Chypre : l’occasion de la dernière chance

NICOSIE – Il est tentant d’interpréter les résultats des dernières élections législatives dans la partie nord de Chypre comme un sérieux revers pour le processus de paix. Les électeurs chypriotes turcs ont infligé un camouflet au parti du dirigeant de cette partie de l’île, Mehmet Ali Talat, qui depuis huit mois rencontre presque chaque semaine son homologue grec, Demetris Christofias, pour négocier une réunification de l’île.

L’issue de ces élections a toutefois plus à voir avec les difficultés économiques qu’avec les pourparlers de paix. Les électeurs ont voté pour protester contre l’isolement économique, aggravé par la récession mondiale. Mais même si Talat a perdu sa majorité parlementaire, il reste à la tête de l’administration chypriote turque et continuera à négocier au nom de la partie nord de l’île. Talat et Christofias persistent à vouloir trouver une solution dans le cadre des pourparlers de réunification, malgré les difficultés rencontrées.
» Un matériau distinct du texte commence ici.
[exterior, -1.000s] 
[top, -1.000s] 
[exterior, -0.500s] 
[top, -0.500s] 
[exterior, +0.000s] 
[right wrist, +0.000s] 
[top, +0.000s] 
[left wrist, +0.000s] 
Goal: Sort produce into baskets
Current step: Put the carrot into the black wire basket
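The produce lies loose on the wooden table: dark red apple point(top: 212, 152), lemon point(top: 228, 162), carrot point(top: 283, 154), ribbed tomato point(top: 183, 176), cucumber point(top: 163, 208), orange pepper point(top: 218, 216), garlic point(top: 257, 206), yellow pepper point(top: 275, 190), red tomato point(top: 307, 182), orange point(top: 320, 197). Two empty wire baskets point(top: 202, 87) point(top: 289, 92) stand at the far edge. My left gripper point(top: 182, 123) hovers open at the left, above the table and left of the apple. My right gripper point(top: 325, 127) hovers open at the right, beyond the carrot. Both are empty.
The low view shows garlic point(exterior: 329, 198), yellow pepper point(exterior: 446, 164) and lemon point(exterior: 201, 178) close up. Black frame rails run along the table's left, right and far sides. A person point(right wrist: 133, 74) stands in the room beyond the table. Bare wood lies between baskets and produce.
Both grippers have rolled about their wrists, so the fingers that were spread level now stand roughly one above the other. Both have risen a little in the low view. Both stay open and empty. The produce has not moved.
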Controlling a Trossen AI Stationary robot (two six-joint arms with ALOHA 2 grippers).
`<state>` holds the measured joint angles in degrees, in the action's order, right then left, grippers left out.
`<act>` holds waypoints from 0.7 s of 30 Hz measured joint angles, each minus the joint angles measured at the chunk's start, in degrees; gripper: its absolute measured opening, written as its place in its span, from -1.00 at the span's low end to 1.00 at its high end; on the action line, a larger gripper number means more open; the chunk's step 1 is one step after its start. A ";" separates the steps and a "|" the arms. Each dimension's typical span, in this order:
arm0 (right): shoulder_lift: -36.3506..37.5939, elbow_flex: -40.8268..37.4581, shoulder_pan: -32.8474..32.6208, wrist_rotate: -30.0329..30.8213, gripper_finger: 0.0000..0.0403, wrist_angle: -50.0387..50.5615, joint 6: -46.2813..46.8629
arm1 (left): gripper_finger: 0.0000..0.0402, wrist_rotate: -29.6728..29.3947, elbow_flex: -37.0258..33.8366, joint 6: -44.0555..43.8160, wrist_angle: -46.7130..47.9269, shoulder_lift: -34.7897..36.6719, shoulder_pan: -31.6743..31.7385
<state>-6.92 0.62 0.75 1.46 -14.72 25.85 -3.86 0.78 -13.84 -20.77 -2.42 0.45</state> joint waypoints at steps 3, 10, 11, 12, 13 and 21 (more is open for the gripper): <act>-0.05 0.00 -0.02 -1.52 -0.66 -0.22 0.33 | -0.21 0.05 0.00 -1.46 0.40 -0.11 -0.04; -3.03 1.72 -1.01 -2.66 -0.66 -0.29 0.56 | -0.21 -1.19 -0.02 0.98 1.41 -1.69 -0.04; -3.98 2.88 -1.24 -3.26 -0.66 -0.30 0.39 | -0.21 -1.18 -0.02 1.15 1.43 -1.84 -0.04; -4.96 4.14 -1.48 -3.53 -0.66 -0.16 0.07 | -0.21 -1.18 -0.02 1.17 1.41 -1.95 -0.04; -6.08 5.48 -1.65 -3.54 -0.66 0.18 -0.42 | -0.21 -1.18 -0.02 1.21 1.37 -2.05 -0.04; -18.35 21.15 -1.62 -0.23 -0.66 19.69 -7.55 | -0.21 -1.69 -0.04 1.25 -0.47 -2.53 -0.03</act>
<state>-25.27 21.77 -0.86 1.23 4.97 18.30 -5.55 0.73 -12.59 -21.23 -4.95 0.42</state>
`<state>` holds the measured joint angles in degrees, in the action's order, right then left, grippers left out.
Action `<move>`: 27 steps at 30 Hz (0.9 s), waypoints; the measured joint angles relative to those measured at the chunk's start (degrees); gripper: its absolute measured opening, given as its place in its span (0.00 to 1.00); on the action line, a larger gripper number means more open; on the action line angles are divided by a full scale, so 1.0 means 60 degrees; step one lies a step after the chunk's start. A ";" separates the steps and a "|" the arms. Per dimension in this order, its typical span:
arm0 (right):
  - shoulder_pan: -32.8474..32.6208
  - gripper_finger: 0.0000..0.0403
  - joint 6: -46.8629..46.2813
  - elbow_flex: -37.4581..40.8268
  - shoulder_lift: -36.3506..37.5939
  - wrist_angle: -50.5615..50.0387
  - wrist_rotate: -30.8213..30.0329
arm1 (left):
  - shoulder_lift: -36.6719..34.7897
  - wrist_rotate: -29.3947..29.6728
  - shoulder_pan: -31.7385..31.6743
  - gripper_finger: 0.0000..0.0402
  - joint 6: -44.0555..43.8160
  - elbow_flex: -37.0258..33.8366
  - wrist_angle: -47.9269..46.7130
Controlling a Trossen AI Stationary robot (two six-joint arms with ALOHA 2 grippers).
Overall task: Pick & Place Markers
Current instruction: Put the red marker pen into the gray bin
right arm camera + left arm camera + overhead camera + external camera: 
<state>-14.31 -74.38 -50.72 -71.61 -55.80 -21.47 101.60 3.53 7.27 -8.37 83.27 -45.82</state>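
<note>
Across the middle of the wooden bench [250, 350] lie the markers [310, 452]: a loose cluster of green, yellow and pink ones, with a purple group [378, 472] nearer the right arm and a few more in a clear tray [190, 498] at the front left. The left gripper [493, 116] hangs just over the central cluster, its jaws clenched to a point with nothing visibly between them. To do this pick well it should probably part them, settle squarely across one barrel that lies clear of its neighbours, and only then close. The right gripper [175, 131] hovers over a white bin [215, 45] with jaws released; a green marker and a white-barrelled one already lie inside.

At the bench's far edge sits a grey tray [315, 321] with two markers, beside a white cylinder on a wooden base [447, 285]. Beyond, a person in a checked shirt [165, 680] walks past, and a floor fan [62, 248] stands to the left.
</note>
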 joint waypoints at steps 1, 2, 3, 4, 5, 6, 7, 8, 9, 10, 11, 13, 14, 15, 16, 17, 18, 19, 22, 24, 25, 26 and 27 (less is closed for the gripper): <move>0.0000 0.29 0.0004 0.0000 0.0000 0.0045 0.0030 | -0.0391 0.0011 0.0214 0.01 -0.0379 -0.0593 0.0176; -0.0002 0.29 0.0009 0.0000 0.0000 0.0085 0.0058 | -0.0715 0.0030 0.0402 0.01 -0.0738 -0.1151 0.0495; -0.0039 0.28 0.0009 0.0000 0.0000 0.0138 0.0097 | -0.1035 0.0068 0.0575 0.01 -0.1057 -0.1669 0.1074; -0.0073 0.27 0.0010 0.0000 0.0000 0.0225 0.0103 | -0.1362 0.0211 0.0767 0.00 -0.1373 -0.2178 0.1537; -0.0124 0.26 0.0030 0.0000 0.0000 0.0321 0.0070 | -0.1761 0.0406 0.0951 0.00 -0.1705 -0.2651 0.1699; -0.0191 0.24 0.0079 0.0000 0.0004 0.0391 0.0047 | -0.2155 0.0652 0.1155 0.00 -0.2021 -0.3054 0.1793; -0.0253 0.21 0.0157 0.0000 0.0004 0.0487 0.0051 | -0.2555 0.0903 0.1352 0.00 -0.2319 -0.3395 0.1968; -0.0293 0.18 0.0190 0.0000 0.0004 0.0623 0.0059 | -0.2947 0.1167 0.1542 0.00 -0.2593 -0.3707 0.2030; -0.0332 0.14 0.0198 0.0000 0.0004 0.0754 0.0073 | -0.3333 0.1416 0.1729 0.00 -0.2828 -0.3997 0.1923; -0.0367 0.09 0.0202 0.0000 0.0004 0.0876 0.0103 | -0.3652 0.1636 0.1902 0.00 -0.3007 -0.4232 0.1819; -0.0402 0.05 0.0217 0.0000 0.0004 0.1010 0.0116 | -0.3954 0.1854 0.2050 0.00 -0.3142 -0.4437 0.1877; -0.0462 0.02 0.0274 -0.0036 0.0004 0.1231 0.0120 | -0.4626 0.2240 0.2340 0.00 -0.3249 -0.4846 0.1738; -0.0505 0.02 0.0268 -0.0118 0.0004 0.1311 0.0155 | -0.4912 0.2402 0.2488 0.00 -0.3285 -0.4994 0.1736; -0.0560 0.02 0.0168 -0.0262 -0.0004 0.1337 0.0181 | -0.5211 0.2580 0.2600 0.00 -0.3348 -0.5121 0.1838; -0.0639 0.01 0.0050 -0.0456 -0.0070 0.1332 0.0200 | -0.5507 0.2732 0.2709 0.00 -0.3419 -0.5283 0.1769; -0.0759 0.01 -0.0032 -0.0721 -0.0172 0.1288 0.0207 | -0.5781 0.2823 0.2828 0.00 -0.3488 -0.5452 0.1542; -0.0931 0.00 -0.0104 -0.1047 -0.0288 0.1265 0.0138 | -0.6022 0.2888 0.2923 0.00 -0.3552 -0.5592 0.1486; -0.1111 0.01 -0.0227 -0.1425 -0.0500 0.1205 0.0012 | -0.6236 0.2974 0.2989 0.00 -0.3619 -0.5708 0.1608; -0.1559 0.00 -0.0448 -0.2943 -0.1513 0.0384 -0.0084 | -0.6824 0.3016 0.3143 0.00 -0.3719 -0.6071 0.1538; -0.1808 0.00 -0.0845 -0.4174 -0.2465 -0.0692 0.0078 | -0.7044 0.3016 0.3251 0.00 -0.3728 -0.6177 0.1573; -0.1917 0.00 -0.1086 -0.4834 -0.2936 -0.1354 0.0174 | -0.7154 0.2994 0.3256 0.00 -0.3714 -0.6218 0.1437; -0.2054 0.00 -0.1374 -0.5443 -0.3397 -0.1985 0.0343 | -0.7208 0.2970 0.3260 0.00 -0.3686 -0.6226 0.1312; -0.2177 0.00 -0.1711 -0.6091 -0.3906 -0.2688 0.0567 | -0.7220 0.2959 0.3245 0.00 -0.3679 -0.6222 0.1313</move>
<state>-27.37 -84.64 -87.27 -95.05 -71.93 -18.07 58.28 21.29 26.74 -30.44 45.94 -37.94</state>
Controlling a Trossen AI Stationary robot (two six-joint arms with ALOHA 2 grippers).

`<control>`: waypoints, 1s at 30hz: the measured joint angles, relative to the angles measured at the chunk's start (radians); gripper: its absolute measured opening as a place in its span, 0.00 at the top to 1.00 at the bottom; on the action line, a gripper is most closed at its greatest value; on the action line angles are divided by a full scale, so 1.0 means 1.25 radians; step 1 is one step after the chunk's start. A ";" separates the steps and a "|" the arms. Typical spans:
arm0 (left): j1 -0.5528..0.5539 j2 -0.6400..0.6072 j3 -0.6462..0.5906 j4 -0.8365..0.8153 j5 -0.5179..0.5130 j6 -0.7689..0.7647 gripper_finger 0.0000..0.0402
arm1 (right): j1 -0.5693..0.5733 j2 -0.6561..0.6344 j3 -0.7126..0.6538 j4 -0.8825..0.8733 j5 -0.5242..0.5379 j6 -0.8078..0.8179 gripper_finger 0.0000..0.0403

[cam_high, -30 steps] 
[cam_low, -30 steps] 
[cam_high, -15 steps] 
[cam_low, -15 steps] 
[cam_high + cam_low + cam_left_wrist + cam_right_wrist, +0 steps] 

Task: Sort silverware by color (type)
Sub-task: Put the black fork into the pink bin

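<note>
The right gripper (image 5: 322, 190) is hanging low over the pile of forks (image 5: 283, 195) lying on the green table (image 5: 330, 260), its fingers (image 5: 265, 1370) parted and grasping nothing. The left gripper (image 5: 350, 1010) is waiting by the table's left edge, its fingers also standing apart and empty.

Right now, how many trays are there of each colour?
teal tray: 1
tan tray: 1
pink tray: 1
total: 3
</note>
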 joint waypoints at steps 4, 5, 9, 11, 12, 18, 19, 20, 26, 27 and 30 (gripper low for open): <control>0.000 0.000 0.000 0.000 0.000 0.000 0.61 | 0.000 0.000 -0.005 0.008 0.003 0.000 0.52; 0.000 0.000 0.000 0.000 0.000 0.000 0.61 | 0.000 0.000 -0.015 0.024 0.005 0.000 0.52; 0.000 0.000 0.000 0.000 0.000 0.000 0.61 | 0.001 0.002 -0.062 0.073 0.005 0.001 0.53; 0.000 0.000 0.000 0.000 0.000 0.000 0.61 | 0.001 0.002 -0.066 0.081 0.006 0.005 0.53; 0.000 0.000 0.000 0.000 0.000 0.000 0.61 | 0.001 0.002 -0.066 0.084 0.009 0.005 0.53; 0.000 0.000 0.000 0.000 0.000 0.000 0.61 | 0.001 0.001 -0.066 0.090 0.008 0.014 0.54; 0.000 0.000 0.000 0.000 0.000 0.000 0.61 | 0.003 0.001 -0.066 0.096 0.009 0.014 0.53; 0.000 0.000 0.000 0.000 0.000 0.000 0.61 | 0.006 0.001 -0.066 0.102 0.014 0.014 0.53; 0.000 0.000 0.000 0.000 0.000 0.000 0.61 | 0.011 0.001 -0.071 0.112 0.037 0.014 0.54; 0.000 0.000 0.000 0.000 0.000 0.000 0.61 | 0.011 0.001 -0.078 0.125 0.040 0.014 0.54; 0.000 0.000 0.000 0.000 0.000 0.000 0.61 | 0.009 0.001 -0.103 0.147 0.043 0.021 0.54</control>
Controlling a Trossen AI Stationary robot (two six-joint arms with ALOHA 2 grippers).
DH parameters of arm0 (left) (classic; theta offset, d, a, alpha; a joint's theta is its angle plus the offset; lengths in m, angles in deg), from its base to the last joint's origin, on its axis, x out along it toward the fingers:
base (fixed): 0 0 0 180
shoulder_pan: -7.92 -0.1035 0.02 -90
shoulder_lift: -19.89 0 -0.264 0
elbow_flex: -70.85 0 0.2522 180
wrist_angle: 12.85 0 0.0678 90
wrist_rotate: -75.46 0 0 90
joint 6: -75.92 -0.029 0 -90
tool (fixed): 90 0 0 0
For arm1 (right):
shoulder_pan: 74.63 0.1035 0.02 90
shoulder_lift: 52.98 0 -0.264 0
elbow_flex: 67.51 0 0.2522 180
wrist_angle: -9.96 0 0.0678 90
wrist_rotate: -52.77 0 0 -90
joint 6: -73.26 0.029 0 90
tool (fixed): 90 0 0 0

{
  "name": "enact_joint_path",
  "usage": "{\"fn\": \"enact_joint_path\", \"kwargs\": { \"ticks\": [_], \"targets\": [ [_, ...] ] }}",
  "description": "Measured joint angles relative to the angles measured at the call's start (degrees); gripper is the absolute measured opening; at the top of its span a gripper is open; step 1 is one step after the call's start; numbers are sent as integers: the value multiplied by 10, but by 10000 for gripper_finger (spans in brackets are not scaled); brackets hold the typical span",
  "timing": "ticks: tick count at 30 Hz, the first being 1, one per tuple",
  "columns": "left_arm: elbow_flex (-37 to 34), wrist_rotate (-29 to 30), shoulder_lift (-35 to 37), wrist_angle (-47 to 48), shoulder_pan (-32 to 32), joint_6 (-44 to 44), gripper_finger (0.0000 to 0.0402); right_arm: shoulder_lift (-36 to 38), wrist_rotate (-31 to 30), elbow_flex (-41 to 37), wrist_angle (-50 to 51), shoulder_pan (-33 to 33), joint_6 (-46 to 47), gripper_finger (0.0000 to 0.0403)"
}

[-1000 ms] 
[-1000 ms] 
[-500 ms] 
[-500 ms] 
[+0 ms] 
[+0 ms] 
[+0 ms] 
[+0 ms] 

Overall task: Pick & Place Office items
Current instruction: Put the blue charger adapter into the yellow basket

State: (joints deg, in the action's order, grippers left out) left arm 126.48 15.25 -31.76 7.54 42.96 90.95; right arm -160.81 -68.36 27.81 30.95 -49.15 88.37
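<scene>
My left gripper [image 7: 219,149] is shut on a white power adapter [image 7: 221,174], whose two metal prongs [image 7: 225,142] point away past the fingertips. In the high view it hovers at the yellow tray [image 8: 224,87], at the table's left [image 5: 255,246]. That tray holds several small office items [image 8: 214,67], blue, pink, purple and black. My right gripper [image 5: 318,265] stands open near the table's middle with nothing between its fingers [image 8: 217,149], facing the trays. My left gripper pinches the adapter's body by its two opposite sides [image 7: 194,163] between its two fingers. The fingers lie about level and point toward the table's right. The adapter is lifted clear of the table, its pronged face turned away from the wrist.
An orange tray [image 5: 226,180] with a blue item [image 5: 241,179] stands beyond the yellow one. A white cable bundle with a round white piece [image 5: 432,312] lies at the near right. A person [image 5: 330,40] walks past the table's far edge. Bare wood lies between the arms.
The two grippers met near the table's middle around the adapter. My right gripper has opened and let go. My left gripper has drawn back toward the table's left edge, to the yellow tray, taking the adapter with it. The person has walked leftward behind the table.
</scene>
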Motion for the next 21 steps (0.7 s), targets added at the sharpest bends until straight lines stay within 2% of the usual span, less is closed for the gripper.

Ces élections soulignent néanmoins le fait que le temps commence à manquer pour trouver une solution au problème chypriote. Talat a fixé l’élection présidentielle de 2010 comme échéance pour parvenir à un accord, tandis que Christofias est de son côté confronté à une opposition politique au sein de sa coalition.

Chypre offre une image trompeuse aux visiteurs. Le climat ensoleillé de la Méditerranée attire un flot constant de touristes et l’adhésion à l’Union européenne de la partie sud de l’île a donné aux Chypriotes grecs un niveau de vie supérieur à celui de la moyenne de l’UE. Bien que l’île soit divisée, la vie est confortable pour beaucoup. Il n’en reste pas moins que Chypre est une zone de conflit : il y a toujours des rues fortifiées à Nicosie, une force de maintien de la paix de l’Onu patrouille le long de la Ligne verte qui sépare les deux communautés et une force armée turque importante est stationnée dans le nord.